Yalan değildi ki onlar getirmişti bu odaya neden geldiğini bile bilmiyordu .

"Ben hemen kalkarım "diye engel olamadığı bir heyecanla yataktan kalkmaya çalıştı.
"Küs müyüz ?"
"Neden küselim ki ?"
"Bilmem yüzüme bile bakmıyorsun sen söyle ?"
"Arkadaşlar birbirine küser ben sana niye küseyim yanlış anlamışsın"
"Aşağıda yazma yüzünden yalan söyledim seninle evlenmek istemedim"
"Ben de istemiyorum ki döversin sen beni hemen yakışmıyoruz bile "
"Haklısın sen çok çirkinsin benim yanıma daha güzel kızlar yakışır "
"Boyunda kısa zaten "diyerek dalga geçti.
"Sen o deve boyuna göre kızı tövbe tövbe "diye sinirle odadan çıktı.
Cemal kızın yattığı yatağa uzanıp ondan sinen kokuyu içine çekti.

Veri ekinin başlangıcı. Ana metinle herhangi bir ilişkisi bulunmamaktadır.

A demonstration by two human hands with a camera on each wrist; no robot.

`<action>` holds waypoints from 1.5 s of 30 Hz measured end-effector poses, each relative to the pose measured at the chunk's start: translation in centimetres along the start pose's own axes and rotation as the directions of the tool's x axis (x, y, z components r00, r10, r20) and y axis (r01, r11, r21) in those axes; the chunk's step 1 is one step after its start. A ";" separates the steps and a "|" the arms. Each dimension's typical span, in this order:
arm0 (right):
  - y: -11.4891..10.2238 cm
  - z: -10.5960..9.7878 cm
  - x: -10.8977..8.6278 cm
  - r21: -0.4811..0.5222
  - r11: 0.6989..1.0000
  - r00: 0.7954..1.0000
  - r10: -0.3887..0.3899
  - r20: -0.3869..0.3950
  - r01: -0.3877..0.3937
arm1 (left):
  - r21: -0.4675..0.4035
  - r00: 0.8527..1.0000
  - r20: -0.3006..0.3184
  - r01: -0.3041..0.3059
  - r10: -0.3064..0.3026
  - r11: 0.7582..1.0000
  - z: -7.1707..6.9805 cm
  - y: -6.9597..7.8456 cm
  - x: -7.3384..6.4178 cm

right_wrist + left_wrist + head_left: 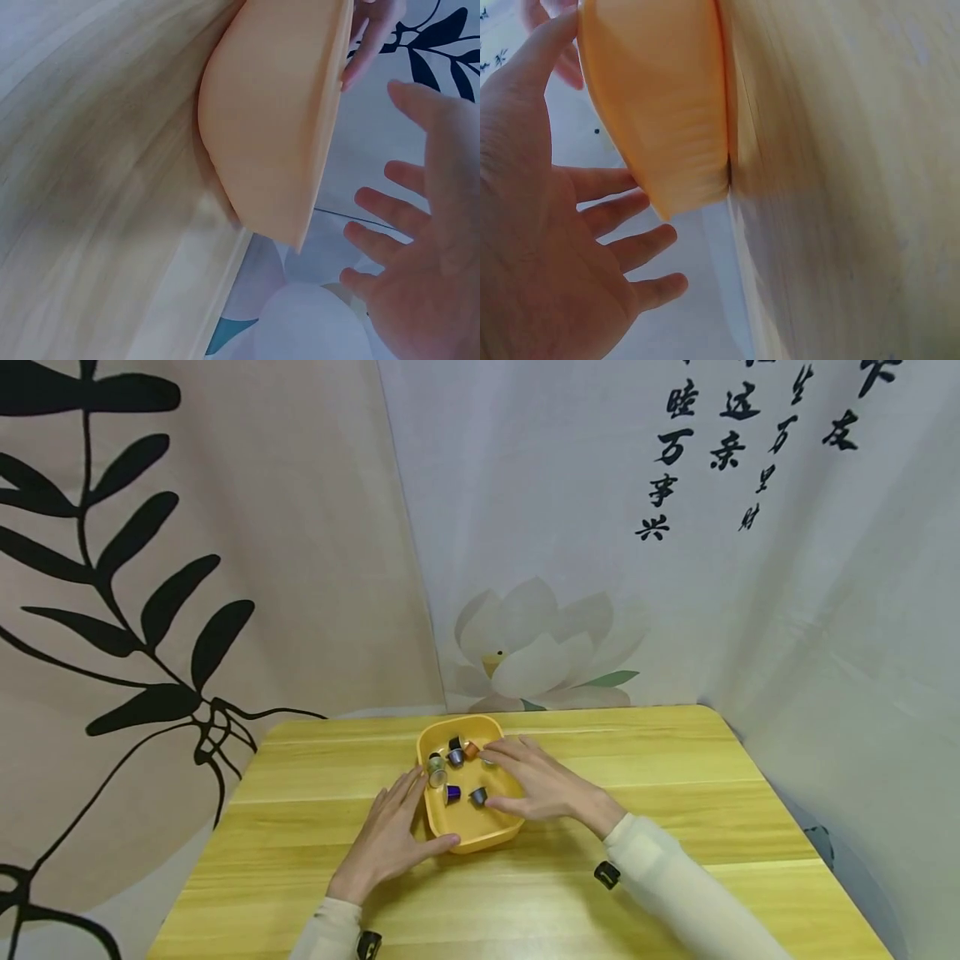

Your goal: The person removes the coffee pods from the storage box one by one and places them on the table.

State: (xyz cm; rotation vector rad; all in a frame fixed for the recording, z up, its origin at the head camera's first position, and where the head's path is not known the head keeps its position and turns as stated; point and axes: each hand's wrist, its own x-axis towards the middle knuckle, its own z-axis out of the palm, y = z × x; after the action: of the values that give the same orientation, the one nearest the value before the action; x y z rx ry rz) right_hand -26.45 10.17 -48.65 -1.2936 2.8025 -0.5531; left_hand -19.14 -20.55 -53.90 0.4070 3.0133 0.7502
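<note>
A yellow plastic tray (480, 842) stands on the table with several small coffee capsules in it. Among them are a purple capsule (453, 793), a grey-blue capsule (478, 797), an orange capsule (471, 750) and a pale green one (437, 763). My left hand (384, 845) lies along the tray's left side, fingers spread and touching its rim in the left wrist view. Over the tray's right side hovers my right hand (546, 783), fingers loosely extended and holding nothing. It stands apart from the rim in the right wrist view and partly covers a capsule at the tray's right.
The wooden table (645, 893) extends around the tray on every side. Behind it hangs a pale curtain (315, 527) printed with dark leaves, a lotus and black characters. Both sleeves carry a small black device at the wrist.
</note>
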 end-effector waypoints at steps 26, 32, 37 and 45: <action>0.7 2.9 4.0 -0.126 0.986 0.988 -0.090 0.128 0.107 | -0.023 1.000 -0.005 -0.004 0.004 1.000 0.1 0.0 0.2; 0.7 3.3 4.5 -0.135 0.986 0.988 -0.075 0.136 0.093 | -0.028 1.000 -0.002 -0.002 0.002 1.000 0.0 0.0 0.1; 0.6 3.7 4.8 -0.145 0.986 0.985 -0.060 0.160 0.084 | -0.030 1.000 -0.016 -0.005 0.005 1.000 0.1 -0.2 0.0; 0.3 4.2 5.2 -0.170 0.980 0.981 -0.067 0.181 0.098 | -0.032 1.000 -0.025 -0.005 0.004 0.999 0.1 -0.3 -0.1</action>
State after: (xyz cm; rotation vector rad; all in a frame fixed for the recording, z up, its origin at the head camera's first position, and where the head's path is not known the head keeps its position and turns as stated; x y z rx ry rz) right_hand -29.47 5.25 -51.94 -1.4182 2.7145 -0.1806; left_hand -19.13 -20.78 -54.18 0.4070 3.0197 0.8093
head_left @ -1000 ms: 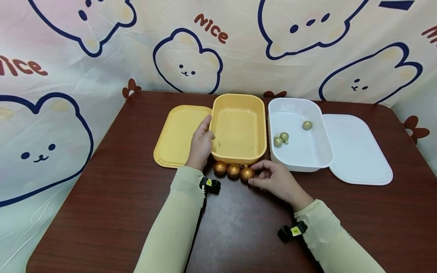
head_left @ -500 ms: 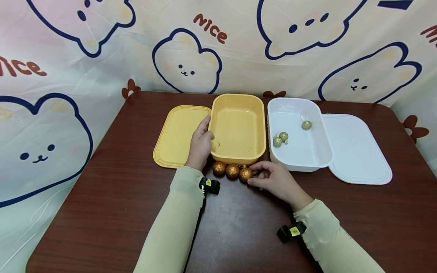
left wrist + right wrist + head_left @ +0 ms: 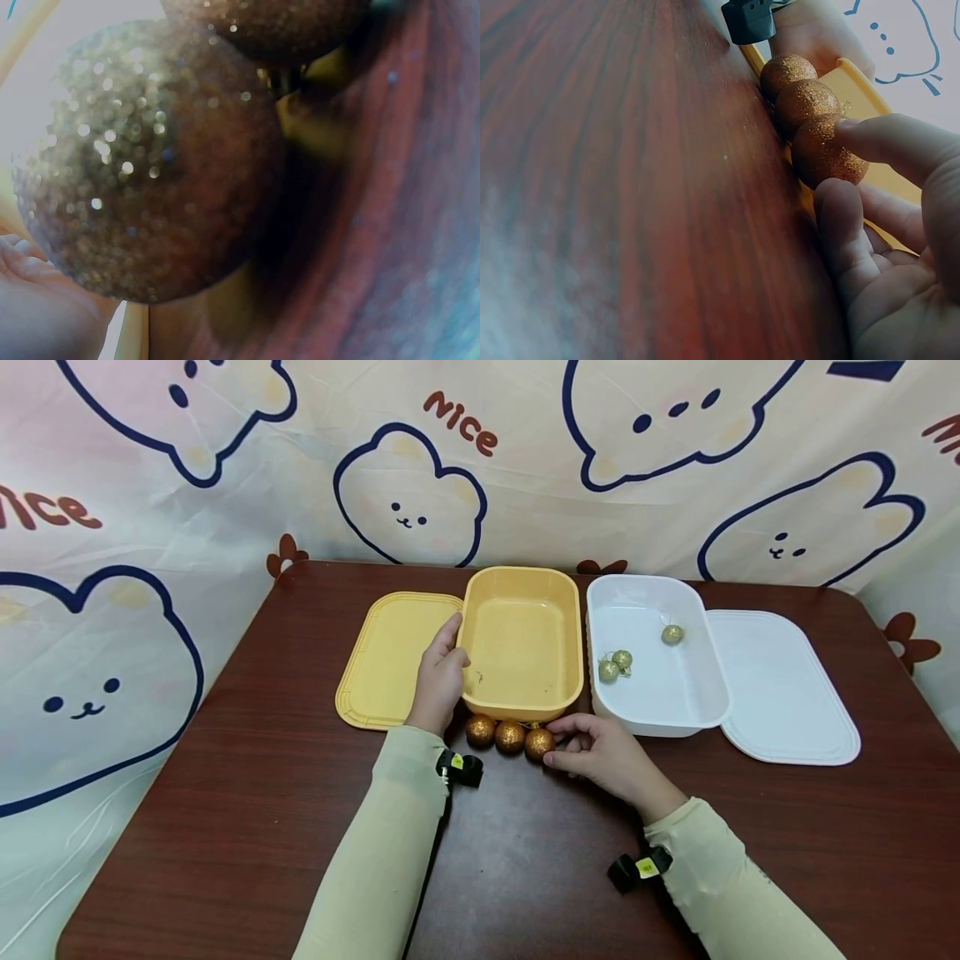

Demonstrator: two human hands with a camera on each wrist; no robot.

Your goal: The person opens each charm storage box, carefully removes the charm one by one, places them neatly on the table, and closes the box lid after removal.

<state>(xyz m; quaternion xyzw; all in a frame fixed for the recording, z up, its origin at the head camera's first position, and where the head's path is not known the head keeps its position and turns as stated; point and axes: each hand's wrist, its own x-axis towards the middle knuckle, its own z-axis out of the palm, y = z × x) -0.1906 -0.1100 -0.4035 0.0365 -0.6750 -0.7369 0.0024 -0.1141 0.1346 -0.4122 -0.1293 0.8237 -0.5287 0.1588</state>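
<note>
My left hand (image 3: 438, 681) holds the left side of a yellow plastic box (image 3: 573, 635), its thumb at the rim. In front of that box, three glittery copper baubles lie in a row: a left bauble (image 3: 480, 731), a middle bauble (image 3: 510, 737) and a right bauble (image 3: 539, 744). My right hand (image 3: 603, 760) pinches the right bauble between thumb and finger, as the right wrist view shows on that bauble (image 3: 825, 154). One bauble (image 3: 150, 165) fills much of the left wrist view, with part of my left hand (image 3: 45, 307) below it.
A white box (image 3: 660, 693) with three small gold baubles in it stands right of the yellow box. Its white lid (image 3: 795, 693) lies to the right. A yellow lid (image 3: 386, 668) lies to the left. Everything is on a dark brown table (image 3: 262, 777) before a printed cloth.
The head view has shifted very slightly. Both hands, the boxes and the baubles otherwise stay as they were.
</note>
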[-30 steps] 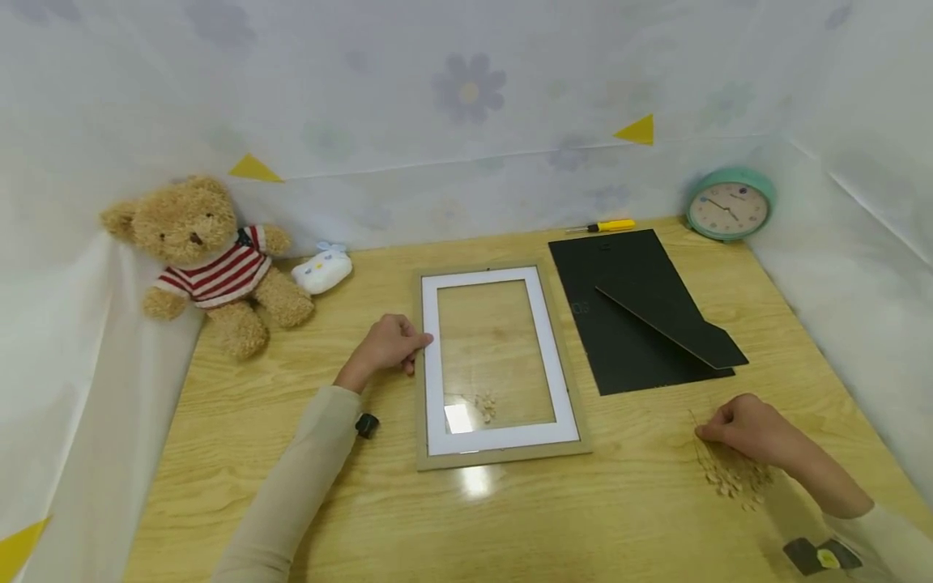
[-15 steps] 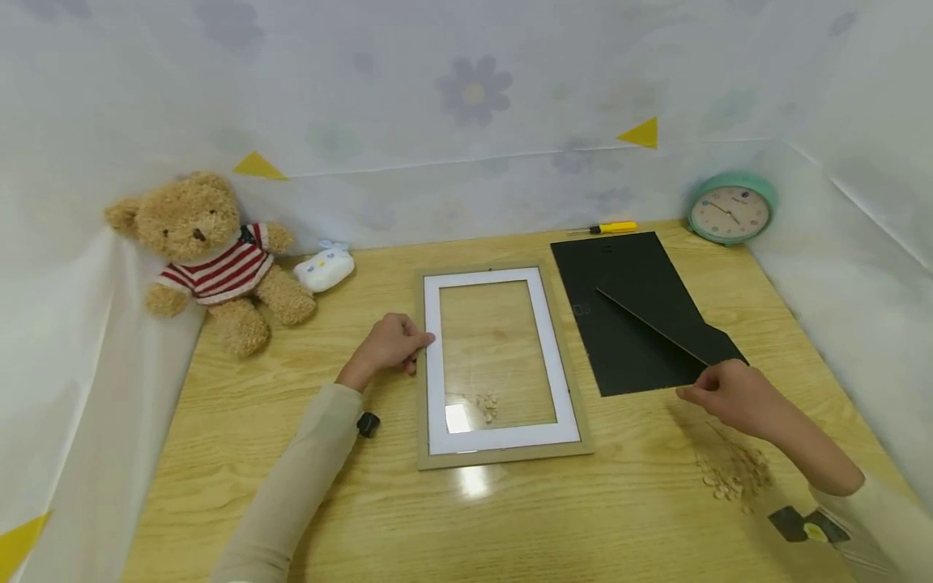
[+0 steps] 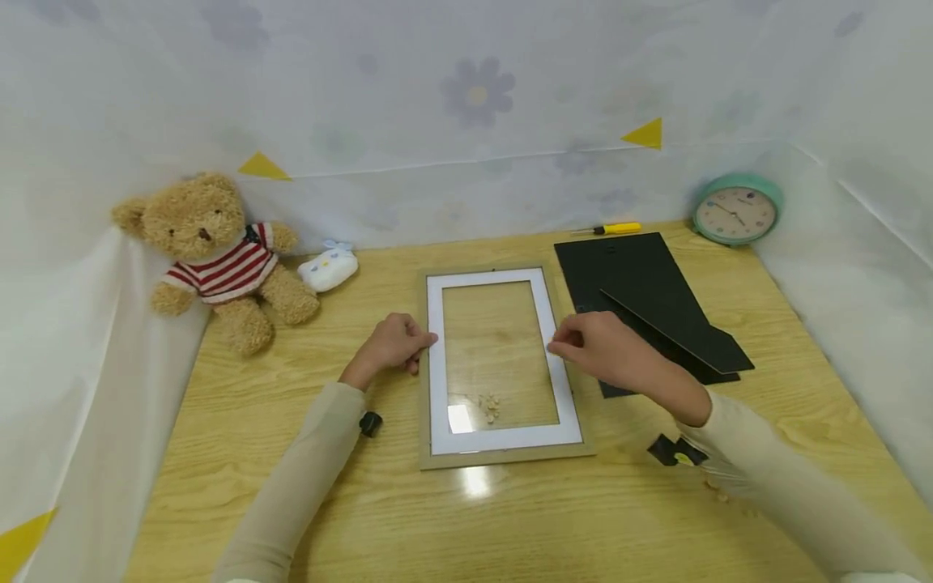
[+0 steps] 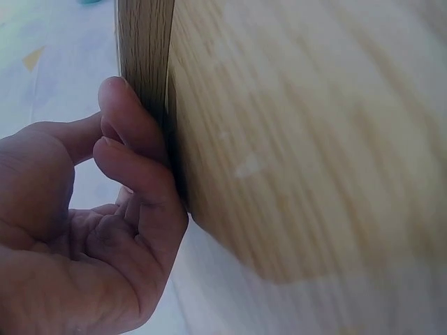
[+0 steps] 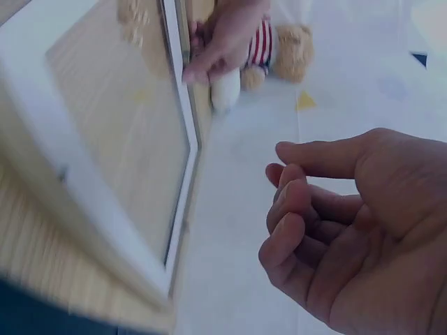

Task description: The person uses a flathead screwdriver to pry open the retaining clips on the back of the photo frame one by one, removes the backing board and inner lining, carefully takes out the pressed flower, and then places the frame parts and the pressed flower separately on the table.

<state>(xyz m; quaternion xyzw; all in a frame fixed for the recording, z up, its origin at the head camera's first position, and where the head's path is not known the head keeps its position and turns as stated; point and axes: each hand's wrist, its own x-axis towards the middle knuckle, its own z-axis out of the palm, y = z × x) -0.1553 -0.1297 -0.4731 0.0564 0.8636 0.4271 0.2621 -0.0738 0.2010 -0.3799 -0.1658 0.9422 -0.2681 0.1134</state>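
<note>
My left hand (image 3: 392, 343) holds the left edge of a picture frame (image 3: 503, 461) lying on the table. Thumb on the border, its fingers lie against the side, as the left wrist view (image 4: 140, 160) of the frame's wooden edge confirms. A white mat (image 3: 510, 438) lines the frame, and a small dried flower sprig (image 3: 490, 407) lies within its lower opening. My right hand (image 3: 605, 350) is over the frame's right edge, fingers loosely curled, nothing visible between them. A second dried sprig (image 3: 717, 490) lies on the table, mostly hidden by the right sleeve.
Right of the frame lies a black backing board (image 3: 619, 259) with its stand flap (image 3: 685, 340) raised. Behind it are a yellow-handled screwdriver (image 3: 619, 228) and a green clock (image 3: 736, 212). A teddy bear (image 3: 226, 267) and a white plush (image 3: 328, 269) sit at the back left.
My right hand has let go of the dried sprig's stem at the right and moved left to the frame's right edge. My left hand has stayed on the frame.
</note>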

Güneş ise kardeşinin odasına girip boy aynasının önünde öylece bekliyordu.
"Abla burada mı yatacaksın ?"
"İstemezsen giderim Eren "
"Yok kal özledim seninle uyumayı "
"Eren ben çok mu çirkinim boyum çok mu kısa ?"
"Abla gece gece bu nereden çıktı ?"
"Aklıma geldi işte neyse boşver yatalım hadi sabah tarlaya gideceğim "deyip kardeşinin yanına yattı.